Sunday, September 13, 2009

City of Birmingham Gas

In a sense, Birmingham is the home of gas, as William Murdock came from Cornwall in 1777 to join Boulton and Watt at the Soho Manufactory. There he discovered the use of coal gas for lighting and gave a public display at the Soho works for the celebration of the Peace of Amiens in 1802. A year later the whole of the works was lit by gas.

In 1816 tenders were invited for street lighting by gas, and only one offer was received, from a Mr. Gostling of London, who had already installed lighting in Westminster. The tender was accepted, and he was immediately asked to extend his contract to another 16 streets. As this was beyond his private means, he set up the Birmingham Gas Company by private Act of Parliament. In 1818 Birmingham had its first street lighting by gas, which was manufactured in Gas Street.

The 1849 Kelly’s Director lists the Birmingham Gas Light & Coke Company with works at Gas Street, Fazeley Street, and Windsor Street, and the Birmingham & Staffordshire Gas & Coke Company with its Birmingham works at 57 Adderley Street.

By the 1870s there were 33 municipal gas undertakings in the country. This was at a time when Birmingham reached the peak of its prosperity, and enjoyed the leadership of the Mayor, Joseph Chamberlain, who in 1874 persuaded the Council to vote by 54 votes to two in favour of buying the companies out. An Act of Parliament in July 1875 authorised the deal and the Birmingham Corporation Gas Committee was set up.

From the start, the Birmingham Gas department was a success, making more money which benefited the ratepayers, while gas charges were reduced twice in the first five years. Between 1929 and 1931 the Gas Department installed gas connections and slot meters to about 21,000 court and terrace houses without charge, enlarging its statutory area of operation from 125 to 195 square miles.

By 1938 one-third of the gas produced was used for manufacturing purposes. Gas was still used largely for street lighting, with spectacular high-pressure fittings in Victoria Square, Now Street, Corporation Street, and parts of Hagley Road.

With nationalization in 1949 the undertaking came under the control of the West Midlands Gas Board.

-submitted by Paul Green

Bristol Water Co.

Water was piped in to Bristol as early as 1695, and a canal - which was never built - was planned to link Bath with Bristol in 1811. Neither ever provided enough clean water to satisfy the city's needs or to help prevent the outbreak of disease.

In 1840, a government commission recorded: "There are few large towns in England in which the supply of water is as inadequate as at Bristol." The following year, the Society of Merchant Venturers, a collection of prominent Bristol businessmen, established the Merchant Venturers Water Works. With Isambard Kingdom Brunel as a backer, the group sought to supply water to Clifton and the wealthier parts of Bristol.

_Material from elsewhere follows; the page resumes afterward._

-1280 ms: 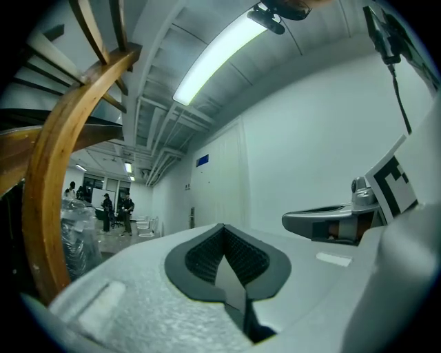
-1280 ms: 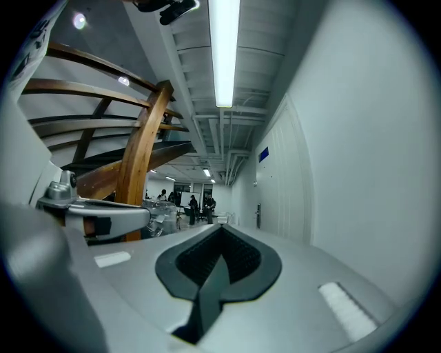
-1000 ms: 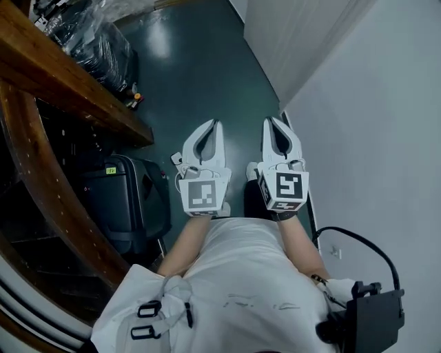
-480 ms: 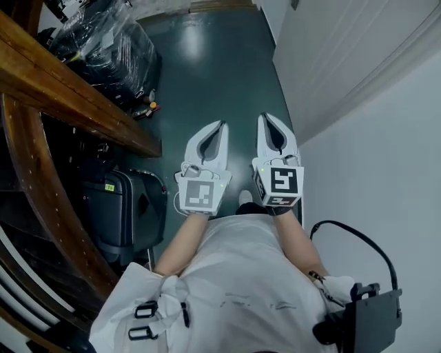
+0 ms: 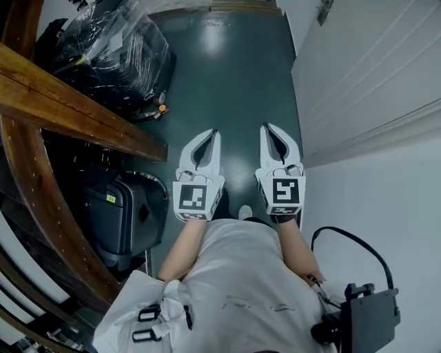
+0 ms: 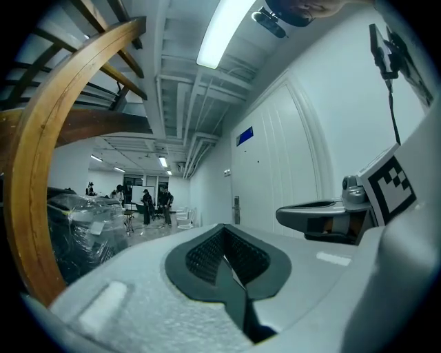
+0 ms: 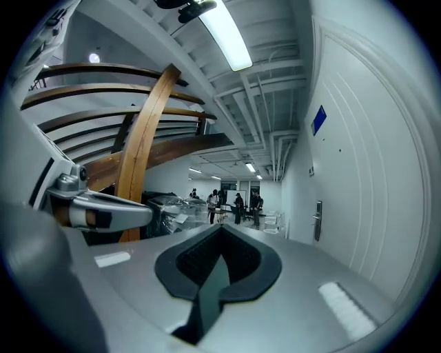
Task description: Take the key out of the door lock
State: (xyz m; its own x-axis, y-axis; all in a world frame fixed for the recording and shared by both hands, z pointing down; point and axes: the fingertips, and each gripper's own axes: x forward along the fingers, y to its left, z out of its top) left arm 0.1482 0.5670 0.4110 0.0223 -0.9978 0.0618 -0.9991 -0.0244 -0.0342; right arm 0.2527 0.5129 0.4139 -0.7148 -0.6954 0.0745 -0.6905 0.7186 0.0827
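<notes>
Both grippers are held side by side in front of the person's body, above the dark green floor. My left gripper (image 5: 214, 132) is shut with nothing in it, as the left gripper view (image 6: 224, 232) also shows. My right gripper (image 5: 266, 127) is shut and empty too (image 7: 222, 232). A white door (image 5: 358, 62) runs along the right. Its metal handle (image 5: 322, 12) shows at the top right of the head view, far ahead of both grippers, and small in the right gripper view as the handle (image 7: 318, 219). No key can be made out at this distance.
A curved wooden stair beam (image 5: 76, 103) borders the left side. Under it stand a black suitcase (image 5: 124, 214) and plastic-wrapped luggage (image 5: 117, 48). A black box with a cable (image 5: 368, 314) hangs at the person's right hip. Several people (image 7: 234, 201) stand far down the corridor.
The whole view has slid forward along the corridor: door panel and wrapped luggage come nearer, and the door handle enters at top right. Both grippers stay shut, side by side.
</notes>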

In 1845 a rival group formed. They were concerned that these plans were too restrictive and would not provide for the poorer, more densely-populated areas of Bristol. Prominent local citizens involved included William Budd, a pioneer in sanitation; Francis Fry, the industrialist and philanthropist; and George Thomas, the Quaker merchant who founded Bristol General Hospital. Their plan was to supply the whole city, not just Clifton, by bringing in fresh water from the Mendips.

The government weighed up the plans of the two groups, and narrowly came down on the side of the new group. On the 16th of July 1846 the Bristol Waterworks Company was formally established by an Act of Parliament. Only fifteen months later, the first 'sweet clear waters' travelled from Chewton Mendip, via Barrow and the engineering feat of the 16km Line of Works conduit, into the heart of Bristol.

Today Bristol Water now supplies well over a million people. Whilst the Mendips, particularly Chew, Blagdon, and Cheddar Lakes, are vitally important to the local water supply, over half of the supplied water is piped from the Severn via the Sharpness Canal.

There are 6,382 km of local water mains - a far cry from the 16km of the original Line of Works!

-submitted by Paul Green

Britannic Assurance Company Ltd.

Britannic Assurance Company Ltd. was founded in Birmingham in 1866 as British Workman’s Mutual Assurance Company Limited to provide life assurance and pension services.

Britannic went through a series of name changes until settling on Britannic Assurance Company Ltd. in 1921.

In 1981 it changed its name again to Britannic Assurance Plc. It made acquisitions, including Britannia Asset Management, Alba Life, Evergreen Retirement and First Active.

Finally, in December 2006, Britannic Group Plc was merged into Resolution Plc.